Just how effective protected areas are at safeguarding habitats and the species that live within them is the focus of a new Swansea University study.
Establishing protected areas has become a conservation priority to mitigate the extinction crisis. The strategy has improved distinct aspects of biodiversity including species richness and abundance across ecosystems. However, researchers from the Department of Biosciences wanted gain a better understanding of how these areas are helping with the conservation of entire food webs: the networks of ecological interactions that focus on predator-prey relationships
Their study analysed hundreds of thousands of observational citizen science records from online databases such as eBird of 509 bird species distributed across 45 networks of European PAs located from Spain to Finland. They combined these observational data with information on predator-prey relationships between these species.
The team compared food webs in protected versus non-protected environments, relating any differences to environmental, geographical, and conservation status conditions of the protected areas. These included factors such as remoteness, habitat diversity, percentage cover of forests, agriculture, human pressure, or the specific designation of the protected areas.
Their findings have just been published by prestigious journal Proceedings B of the Royal Society.
The scientists discovered that whereas for some food web properties the effects of protection were positive, in general these effects were mixed across European bioregions, with no consistent trends in whether food webs were better off inside rather than outside protected areas.

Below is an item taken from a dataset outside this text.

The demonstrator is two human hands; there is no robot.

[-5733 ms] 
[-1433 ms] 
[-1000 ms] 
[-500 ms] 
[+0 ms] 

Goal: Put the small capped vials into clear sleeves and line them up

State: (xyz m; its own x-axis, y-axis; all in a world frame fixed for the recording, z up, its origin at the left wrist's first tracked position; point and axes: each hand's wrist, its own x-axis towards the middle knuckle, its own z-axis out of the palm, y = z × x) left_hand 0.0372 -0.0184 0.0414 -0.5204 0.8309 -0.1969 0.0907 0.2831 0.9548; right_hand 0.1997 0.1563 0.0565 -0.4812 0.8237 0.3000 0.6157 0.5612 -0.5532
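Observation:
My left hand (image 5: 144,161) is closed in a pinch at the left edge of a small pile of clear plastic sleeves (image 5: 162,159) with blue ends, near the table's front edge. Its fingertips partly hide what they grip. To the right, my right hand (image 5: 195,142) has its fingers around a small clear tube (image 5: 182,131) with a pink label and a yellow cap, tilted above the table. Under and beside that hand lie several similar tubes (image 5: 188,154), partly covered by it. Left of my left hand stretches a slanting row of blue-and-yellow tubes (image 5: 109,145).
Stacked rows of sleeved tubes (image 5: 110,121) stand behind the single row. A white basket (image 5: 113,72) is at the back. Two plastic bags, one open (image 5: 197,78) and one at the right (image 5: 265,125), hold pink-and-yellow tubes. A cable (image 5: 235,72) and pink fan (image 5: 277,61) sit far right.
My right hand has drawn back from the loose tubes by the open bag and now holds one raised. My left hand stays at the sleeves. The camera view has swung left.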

In general, protected food webs had more species, with a larger fraction of those at intermediate levels of the food web. Importantly, the body size of both intermediate and top predator species was larger inside protected areas. However, for other relevant food web properties such as the mean length of food chains or the connectivity of the network, there were no clear trends.
In terms of drivers behind these patterns, the authors found that remoteness of the protected areas, their habitat diversity, human pressure and fraction of agricultural land were highly correlated with changes in food webs. Interestingly, the effects of protection were stronger in protected areas designated as part of the European Bird Directives initiative, highlighting the importance of having clear management goals in mind when setting up protected areas.
Co-author Dr Miguel Lurgi , lead of the Computational Ecology Lab said: "Studies like ours highlight the complexity of conservation action and the importance of considering key aspects of biodiversity beyond species richness, such as ecological interactions and the tangled networks that they form, into biodiversity assessments.
"These networks not only structure communities and enable their persistence, but they also play important roles in the functions that ecosystems fulfil in nature."